Fn-[7]Helicene

フッ素置換[7]ヘリセンがドミノ光反応を起こすためには、何個のフッ素が必要なのだろうか

“Synthesis of Terminally Fluorinated [7]Helicenes and Their Application to Photochemical Domino Reactions”
Chem. Asian J. 2021, 16, 538–547.
[DOI: 10.1002/asia.202001295]
Hot Topic: Fluorine Chemistry に掲載されました。

[7]ヘリセンの末端のベンゼン環にフッ素を4個導入したF4-[7]ヘリセンは、光照射でDiels–Alder反応を起こし、さらに、光照射で二重フッ素転位反応を起こします(Commun. Chem. 2018, 1, 97)。一方、無置換の[7]ヘリセンは、同様のドミノ光反応を起こしません。フッ素置換[7]ヘリセンがドミノ光反応を起こすための条件を明らかにしたいと思い、本研究がスタートしました。


F3-[7]ヘリセン
F4-[7]ヘリセンと比べてフッ素が1個少ないF3-[7]ヘリセンについて、ドミノ光反応性を調べました。Diels–Alder反応におけるジエノフィル部位にフッ素が2個ある場合は、ドミノ光反応が起こりました。しかし、F4-[7]ヘリセンと比べて、反応の進行は遅くなりました。一方、ジエノフィル部位にフッ素が1個しかない場合は、ドミノ光反応が全く起こりませんでした。

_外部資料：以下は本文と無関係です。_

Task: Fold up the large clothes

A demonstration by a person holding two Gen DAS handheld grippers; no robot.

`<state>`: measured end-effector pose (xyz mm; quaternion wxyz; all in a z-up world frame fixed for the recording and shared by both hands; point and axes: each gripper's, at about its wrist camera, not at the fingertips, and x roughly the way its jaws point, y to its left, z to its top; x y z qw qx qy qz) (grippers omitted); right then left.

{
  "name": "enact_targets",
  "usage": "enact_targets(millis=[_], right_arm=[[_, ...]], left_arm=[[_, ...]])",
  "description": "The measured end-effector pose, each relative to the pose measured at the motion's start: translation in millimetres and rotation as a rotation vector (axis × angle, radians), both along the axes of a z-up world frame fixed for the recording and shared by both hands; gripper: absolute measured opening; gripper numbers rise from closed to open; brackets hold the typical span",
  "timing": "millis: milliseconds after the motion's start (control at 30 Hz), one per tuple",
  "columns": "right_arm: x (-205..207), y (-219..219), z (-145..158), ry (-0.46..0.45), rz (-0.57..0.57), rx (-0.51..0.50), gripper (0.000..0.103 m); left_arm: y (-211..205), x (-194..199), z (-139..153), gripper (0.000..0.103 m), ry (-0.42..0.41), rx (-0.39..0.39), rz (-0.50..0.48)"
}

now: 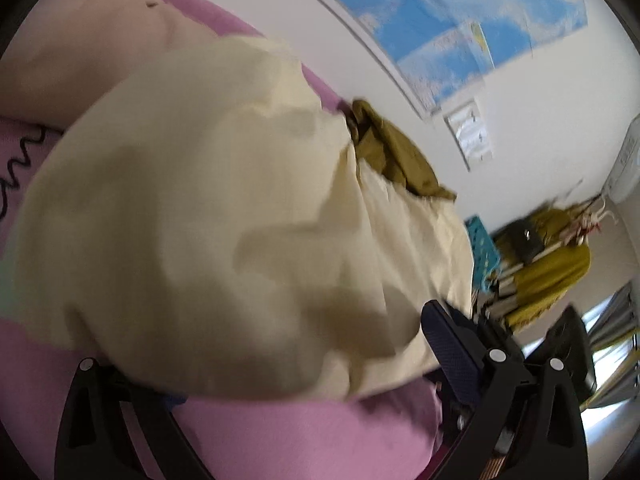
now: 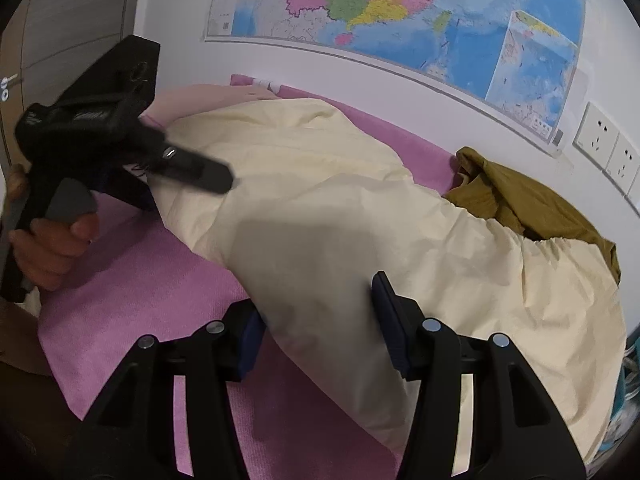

F3-Photochemical domino reaction


F2-[7]ヘリセン
ジエノフィル部位にのみフッ素が2個あるF2-[7]ヘリセンについても、ドミノ光反応性を調べました。F3-[7]ヘリセンよりも反応性は低下しましたが、F2-[7]ヘリセンでもドミノ光反応が進行しました。フッ素置換[7]ヘリセンがドミノ光反応を起こすためには、ジエノフィル部位にフッ素が2個あれば十分であることを証明しました。

F2-Photochemical domino reaction

F2-[7]ヘリセンの構造は、X線結晶構造解析で確認しました。フッ素が4個あるF4-[7]ヘリセンでは、末端のベンゼン環どうしでArH–ArF相互作用が強く働いていましたが、フッ素が2個に減少したF2-[7]ヘリセンでは、ArH–ArF相互作用が弱くなっていました。これに伴い、Diels–Alder反応に関与する反応点間の距離も長くなっていました。

Fn-[7]Helicene distance

フッ素の位置が異なる異性体を分離する
F3-[7]ヘリセンの場合と同様の方法でF2-[7]ヘリセンを合成すると、フッ素の位置が異なるF2-[7]ヘリセンも得られます。合成経路の最終段階で両者を分離することは、収量・収率の観点から得策ではありません。そこで、合成経路の初期段階で、部分骨格であるF2-フェナントレン環を構築することにしました。カラムクロマトグラフィーを繰り返し行い、気合根性で、目的のF2-フェナントレン(A)を単離しました。

F2-phenanthrene

フッ素置換[7]ヘリセンの光反応性やフッ素置換[4]ヘリセンの結晶中における積層様式を、導入するフッ素の数や位置を変化させて丁寧に解析することで、フッ素置換ヘリセンの性質が徐々に明らかになってきました。フッ素置換ヘリセンのように芳香環がねじれた化合物を、光照射で有用な物質に変換することが今後の課題です。


本研究を進めるにあたり、実際の合成やドミノ反応の解析を担当してくれた松田千可子さん、鈴木雄斗くんに感謝いたします。また、X線測定では、山形大学大学院理工学研究科・片桐洋史教授に大変お世話になりました。